David Murcia Guzmán rompe el silencio y acusa a Abelardo de la Espriella
En una entrevista exclusiva con el periodista Daniel Coronell, David Murcia Guzmán, el cerebro detrás de la polémica empresa DMG, rompió años de silencio para lanzar graves acusaciones contra el actual candidato presidencial Abelardo de la Espriella. Las declaraciones fueron realizadas desde un pequeño recinto de la guardia en la cárcel La Picota de Bogotá, donde Murcia se encuentra recluido.
Los 5.000 millones de pesos que nunca fueron devueltos
El fundador de DMG aseguró que De la Espriella, quien en su momento fungió como su abogado defensor tras su captura, recibió 5.000 millones de pesos en efectivo y nunca los devolvió, pese a retirarse abruptamente de su representación durante la audiencia de legalización de captura. "Interpuse esa queja porque ya era hora de denunciar el abuso que se cometió por parte de un abogado que me defendió mal y abusó de mi confianza en todos los aspectos. Se quedó con mi dinero", afirmó Murcia con contundencia.
Según el relato detallado del empresario, la defensa proporcionada por De la Espriella fue perjudicial para su proceso judicial. "Yo no he tenido oportunidad de defenderme como debe ser por culpa de esa mala defensa", señaló, añadiendo que incluso un abogado recién graduado habría ejercido una mejor representación legal. "Lo único que hizo fue perjudicarme", expresó con evidente frustración.
Los pagos adicionales y la gestión con congresistas
Además de los 5.000 millones mencionados, Murcia reveló otros pagos sustanciales realizados al entonces abogado. Entre ellos, destacó 760 millones de pesos que, según su versión, fueron solicitados específicamente para "mover unas fichas en el Congreso".
De acuerdo con el testimonio, el dinero tenía como propósito frenar una iniciativa legislativa relacionada con el movimiento de dinero en efectivo y tarjetas prepagadas, actividad que impactaba directamente la operación de DMG. "Él vino y me dijo que necesitaba los 760 millones porque hay que tocar algunos congresistas para que estén en contra de esa ley", relató Murcia, aclarando enfáticamente que la iniciativa no fue suya sino del propio De la Espriella.
El empresario reconoció que, en su momento, no dimensionó completamente el alcance de esas gestiones. "Si hablamos de tocar congresistas, me imagino que es ponerles plata en el bolsillo para que favorezcan una ley", manifestó, agregando que hoy entiende claramente que tales acciones constituyen actos de corrupción.
Conflicto de intereses y el "show mediático" de la captura
Murcia abordó también lo que calificó como un evidente conflicto de intereses por parte de su entonces defensor. Sostuvo que De la Espriella mantenía relaciones cercanas con el Gobierno de la época y con el entonces fiscal general Mario Iguarán, conexiones que, según su perspectiva, afectaron negativamente su defensa.
Uno de los momentos más reveladores de la entrevista fue cuando Murcia describió las circunstancias de su captura. Afirmó que, tras conocerse la orden de captura en su contra, solicitó organizar su entrega voluntaria a las autoridades. Sin embargo, aseguró que su abogado le hizo creer que coordinaba con la Fiscalía mientras, en realidad, se facilitaba su ubicación en Panamá para concretar su detención de manera espectacular.
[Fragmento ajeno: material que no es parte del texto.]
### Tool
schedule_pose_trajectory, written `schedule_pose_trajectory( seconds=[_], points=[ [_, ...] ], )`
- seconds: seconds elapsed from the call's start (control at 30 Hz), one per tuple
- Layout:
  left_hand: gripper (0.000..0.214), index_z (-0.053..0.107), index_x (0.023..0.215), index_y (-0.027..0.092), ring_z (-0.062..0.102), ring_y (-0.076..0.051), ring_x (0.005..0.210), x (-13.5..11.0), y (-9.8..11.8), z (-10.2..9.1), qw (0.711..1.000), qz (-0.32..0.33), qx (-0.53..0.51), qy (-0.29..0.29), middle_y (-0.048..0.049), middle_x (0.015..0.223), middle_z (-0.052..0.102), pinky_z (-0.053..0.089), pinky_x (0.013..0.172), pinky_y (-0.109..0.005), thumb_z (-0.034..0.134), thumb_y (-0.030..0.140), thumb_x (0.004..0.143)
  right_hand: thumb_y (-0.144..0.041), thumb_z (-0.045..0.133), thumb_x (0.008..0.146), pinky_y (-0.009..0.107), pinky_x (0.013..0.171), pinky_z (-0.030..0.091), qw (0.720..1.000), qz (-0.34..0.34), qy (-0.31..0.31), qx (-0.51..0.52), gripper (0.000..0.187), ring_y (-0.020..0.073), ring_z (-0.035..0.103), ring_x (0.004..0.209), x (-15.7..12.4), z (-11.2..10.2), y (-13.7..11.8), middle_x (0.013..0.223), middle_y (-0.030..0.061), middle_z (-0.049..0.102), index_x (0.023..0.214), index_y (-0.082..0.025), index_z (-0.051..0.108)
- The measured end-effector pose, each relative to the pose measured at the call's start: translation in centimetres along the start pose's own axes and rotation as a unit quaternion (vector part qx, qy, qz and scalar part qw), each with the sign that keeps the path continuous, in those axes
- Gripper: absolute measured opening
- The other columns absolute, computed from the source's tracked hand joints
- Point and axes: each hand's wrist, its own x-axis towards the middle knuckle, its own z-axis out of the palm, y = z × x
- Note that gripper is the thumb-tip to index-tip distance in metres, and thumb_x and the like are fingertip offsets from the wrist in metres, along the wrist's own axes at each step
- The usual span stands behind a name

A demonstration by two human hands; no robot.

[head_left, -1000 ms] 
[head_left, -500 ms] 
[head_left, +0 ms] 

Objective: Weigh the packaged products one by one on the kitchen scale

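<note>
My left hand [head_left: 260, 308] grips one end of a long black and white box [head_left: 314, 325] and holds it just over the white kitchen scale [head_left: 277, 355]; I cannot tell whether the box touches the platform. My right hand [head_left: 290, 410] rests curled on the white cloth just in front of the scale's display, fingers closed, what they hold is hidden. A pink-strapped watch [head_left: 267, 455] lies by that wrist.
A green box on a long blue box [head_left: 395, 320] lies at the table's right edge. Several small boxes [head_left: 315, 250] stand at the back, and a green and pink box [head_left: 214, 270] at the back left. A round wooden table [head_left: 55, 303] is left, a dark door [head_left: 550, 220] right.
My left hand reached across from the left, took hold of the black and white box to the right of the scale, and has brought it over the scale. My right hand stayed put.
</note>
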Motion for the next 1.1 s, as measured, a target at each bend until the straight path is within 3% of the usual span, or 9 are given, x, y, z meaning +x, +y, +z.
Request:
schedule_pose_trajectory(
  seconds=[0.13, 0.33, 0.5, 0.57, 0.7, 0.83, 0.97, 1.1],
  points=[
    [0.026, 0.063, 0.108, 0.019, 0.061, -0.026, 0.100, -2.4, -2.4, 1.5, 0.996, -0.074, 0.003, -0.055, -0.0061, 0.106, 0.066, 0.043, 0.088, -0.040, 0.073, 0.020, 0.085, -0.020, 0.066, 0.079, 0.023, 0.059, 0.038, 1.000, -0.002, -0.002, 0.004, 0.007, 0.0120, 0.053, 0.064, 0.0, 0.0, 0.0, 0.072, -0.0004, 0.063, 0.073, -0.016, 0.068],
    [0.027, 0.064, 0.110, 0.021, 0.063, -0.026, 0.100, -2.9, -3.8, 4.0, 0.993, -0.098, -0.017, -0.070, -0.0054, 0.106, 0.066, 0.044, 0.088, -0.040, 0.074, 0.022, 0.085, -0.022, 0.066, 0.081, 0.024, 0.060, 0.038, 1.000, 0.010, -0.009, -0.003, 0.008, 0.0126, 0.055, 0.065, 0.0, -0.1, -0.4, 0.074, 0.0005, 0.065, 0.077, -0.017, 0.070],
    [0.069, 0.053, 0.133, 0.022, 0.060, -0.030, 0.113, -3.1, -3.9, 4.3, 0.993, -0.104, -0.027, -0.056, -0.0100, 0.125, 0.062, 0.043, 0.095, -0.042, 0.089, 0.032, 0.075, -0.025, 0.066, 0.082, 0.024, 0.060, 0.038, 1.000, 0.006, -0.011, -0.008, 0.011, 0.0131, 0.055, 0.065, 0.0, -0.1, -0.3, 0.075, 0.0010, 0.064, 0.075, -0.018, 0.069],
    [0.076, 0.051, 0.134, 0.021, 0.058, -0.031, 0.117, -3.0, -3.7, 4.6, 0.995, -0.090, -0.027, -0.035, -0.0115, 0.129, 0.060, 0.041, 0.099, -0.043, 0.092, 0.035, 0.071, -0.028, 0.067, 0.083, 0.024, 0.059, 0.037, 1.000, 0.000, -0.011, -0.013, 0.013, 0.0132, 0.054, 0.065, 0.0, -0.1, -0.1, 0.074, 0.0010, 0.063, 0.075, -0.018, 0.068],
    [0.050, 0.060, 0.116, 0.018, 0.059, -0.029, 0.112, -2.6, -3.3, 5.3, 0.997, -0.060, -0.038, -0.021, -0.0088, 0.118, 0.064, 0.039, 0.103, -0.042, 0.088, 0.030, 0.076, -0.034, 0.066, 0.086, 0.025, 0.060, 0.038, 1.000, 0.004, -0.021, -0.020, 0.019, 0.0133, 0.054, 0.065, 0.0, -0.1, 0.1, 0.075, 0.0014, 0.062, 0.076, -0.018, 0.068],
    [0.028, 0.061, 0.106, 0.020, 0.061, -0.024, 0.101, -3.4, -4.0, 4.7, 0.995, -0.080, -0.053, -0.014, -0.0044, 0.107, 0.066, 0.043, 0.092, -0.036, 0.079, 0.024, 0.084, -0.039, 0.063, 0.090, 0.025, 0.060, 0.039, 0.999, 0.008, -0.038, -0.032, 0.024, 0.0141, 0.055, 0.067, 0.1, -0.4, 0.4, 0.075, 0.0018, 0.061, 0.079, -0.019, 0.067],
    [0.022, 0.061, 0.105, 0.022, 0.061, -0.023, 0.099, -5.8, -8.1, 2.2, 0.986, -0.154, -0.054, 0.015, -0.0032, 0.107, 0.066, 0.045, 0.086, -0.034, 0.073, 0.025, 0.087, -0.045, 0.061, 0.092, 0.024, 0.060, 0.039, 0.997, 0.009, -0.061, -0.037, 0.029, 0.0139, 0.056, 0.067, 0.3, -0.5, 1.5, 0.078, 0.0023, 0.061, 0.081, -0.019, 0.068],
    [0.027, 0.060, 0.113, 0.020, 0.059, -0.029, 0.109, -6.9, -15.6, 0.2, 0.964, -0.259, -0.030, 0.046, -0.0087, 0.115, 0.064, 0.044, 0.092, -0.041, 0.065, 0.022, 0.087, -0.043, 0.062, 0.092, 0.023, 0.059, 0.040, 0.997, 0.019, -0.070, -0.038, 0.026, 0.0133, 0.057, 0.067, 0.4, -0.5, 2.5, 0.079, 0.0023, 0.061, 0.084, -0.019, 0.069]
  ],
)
"El show mediático de que capturaron a David Murcia Guzmán… realmente eso fue un show", declaró con amargura, insistiendo en que su intención genuina era entregarse de manera voluntaria y sin alharacas.
Las consecuencias y temores actuales
Finalmente, Murcia aclaró que su objetivo no es afectar la campaña presidencial de Abelardo de la Espriella, señalando que fue el propio candidato quien lo mencionó primero en el contexto electoral. No obstante, expresó temor por su seguridad y la de su familia tras realizar estas declaraciones públicas.
"Si algo les ocurre, responsabilizo al aspirante presidencial", afirmó con solemnidad, dejando claro que asume los riesgos que conlleva romper un silencio de años con acusaciones de esta magnitud contra una figura política en plena contienda electoral.
La entrevista completa revela no solo detalles financieros específicos, sino también dinámicas de poder, posibles actos de corrupción legislativa y complejas relaciones entre el mundo legal, político y empresarial en uno de los casos más emblemáticos de la historia judicial reciente de Colombia.